**HOW TO COMPLETE THIS TASK:** Skip the pictures. Output only the lines below starting at the line with "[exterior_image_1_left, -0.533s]" and ending at the line with "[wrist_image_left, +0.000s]", both ends included, exactly as they are.

————————

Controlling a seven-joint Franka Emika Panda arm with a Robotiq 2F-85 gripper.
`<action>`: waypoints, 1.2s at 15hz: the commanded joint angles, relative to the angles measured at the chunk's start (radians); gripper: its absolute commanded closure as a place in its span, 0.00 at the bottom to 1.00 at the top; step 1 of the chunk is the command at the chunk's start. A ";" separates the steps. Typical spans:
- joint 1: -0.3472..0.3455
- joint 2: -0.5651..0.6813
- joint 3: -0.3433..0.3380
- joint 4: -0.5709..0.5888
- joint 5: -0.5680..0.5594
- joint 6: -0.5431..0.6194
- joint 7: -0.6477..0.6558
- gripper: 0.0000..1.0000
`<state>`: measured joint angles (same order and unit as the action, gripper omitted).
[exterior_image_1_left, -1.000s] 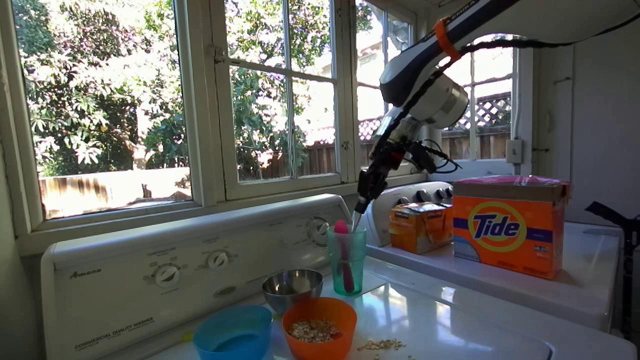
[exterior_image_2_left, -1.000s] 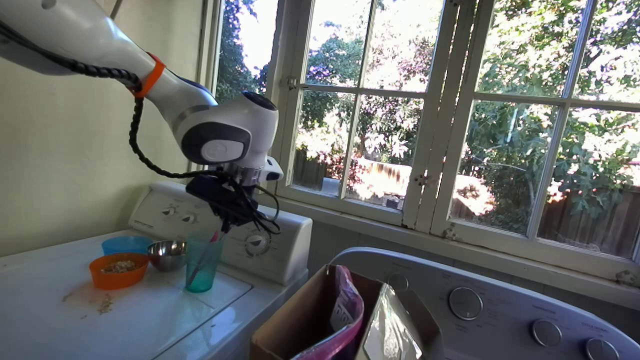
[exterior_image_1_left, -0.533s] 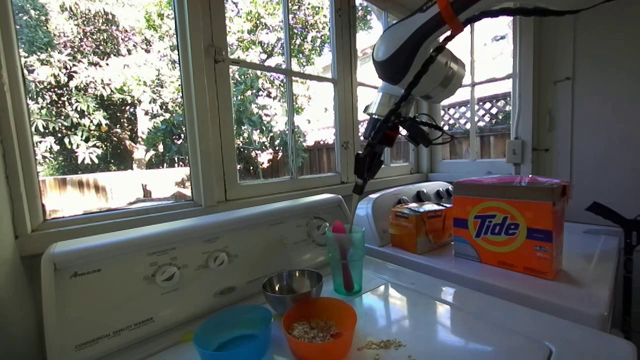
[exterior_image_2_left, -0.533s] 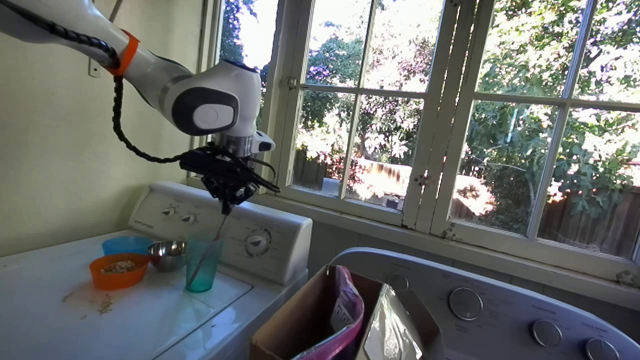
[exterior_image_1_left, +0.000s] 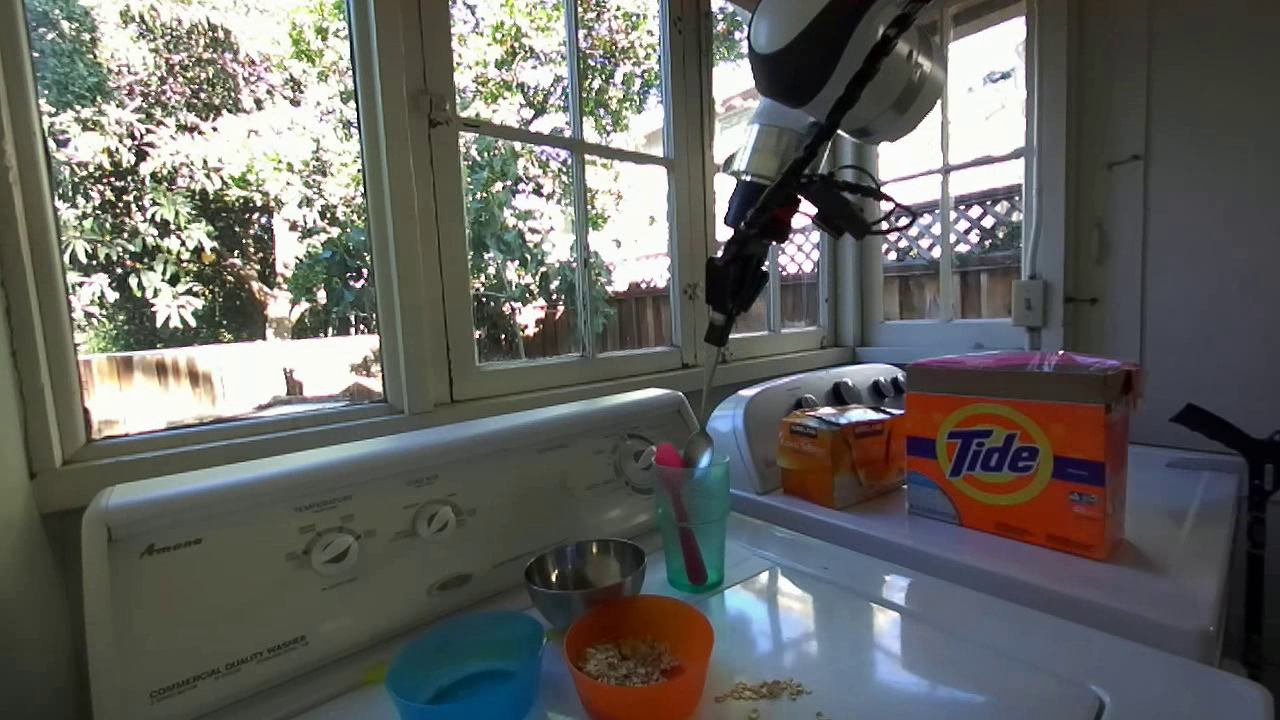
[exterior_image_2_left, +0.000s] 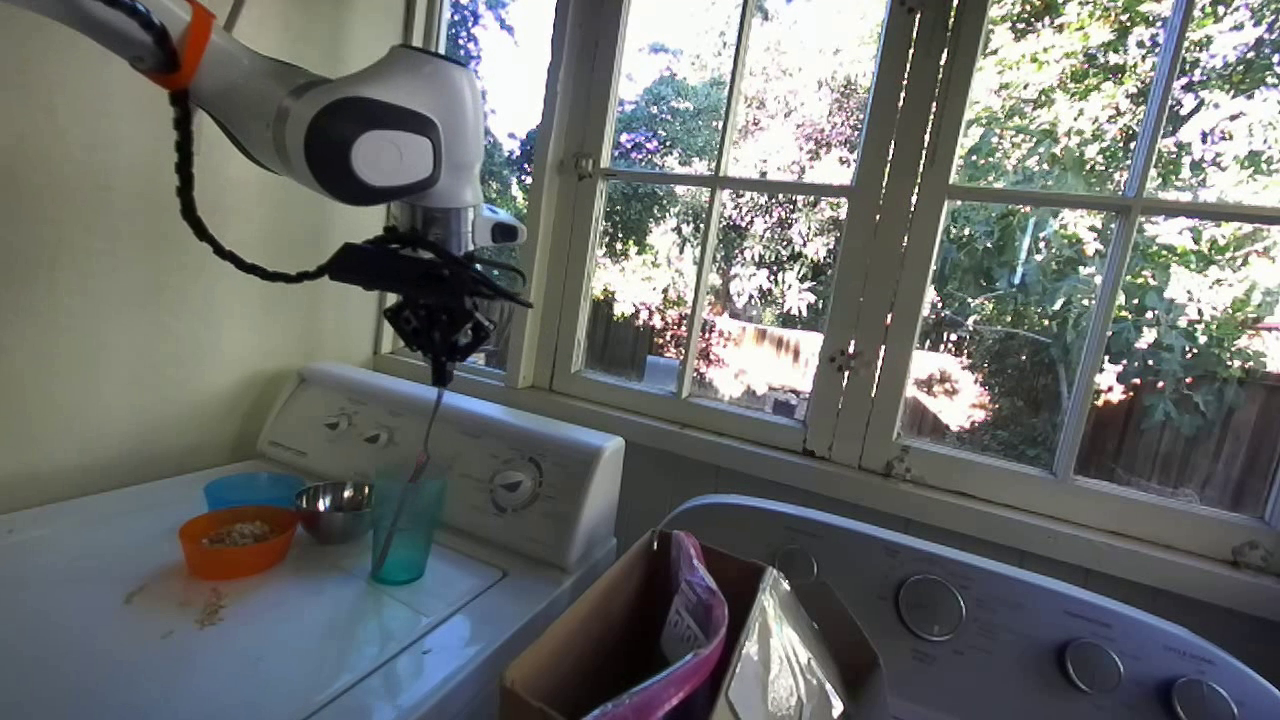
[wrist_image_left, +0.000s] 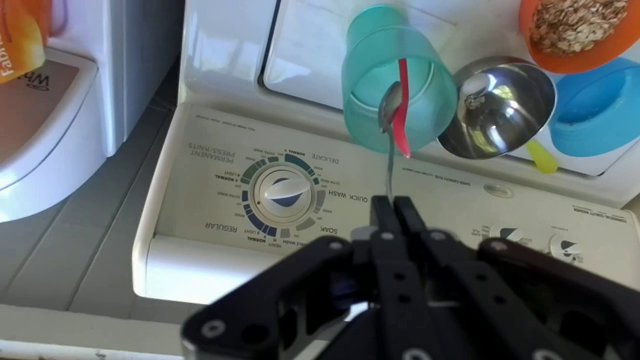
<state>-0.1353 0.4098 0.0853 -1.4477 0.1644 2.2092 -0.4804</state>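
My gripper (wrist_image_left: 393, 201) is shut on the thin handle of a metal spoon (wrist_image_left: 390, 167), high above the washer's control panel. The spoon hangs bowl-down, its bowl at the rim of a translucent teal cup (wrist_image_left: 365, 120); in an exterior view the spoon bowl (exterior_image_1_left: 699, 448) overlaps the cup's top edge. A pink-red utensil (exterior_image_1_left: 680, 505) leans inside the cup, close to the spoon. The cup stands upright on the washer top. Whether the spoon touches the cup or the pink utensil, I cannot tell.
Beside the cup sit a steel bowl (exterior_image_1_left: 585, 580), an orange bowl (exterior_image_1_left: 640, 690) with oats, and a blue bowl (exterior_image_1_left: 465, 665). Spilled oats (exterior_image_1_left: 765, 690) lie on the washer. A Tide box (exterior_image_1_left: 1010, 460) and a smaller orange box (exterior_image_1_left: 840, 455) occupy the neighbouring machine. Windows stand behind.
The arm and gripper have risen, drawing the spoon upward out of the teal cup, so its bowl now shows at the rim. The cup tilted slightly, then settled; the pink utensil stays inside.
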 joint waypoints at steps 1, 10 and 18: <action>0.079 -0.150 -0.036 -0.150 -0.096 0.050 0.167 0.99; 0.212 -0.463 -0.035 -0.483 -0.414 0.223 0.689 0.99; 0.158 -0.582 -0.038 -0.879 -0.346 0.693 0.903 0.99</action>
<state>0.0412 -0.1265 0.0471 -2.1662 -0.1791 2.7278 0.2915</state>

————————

**RESPONSE TO THE TASK:**
[exterior_image_1_left, -0.533s] 
[exterior_image_2_left, -0.533s] 
[exterior_image_1_left, +0.000s] 
[exterior_image_2_left, +0.000s] 
[wrist_image_left, +0.000s] 

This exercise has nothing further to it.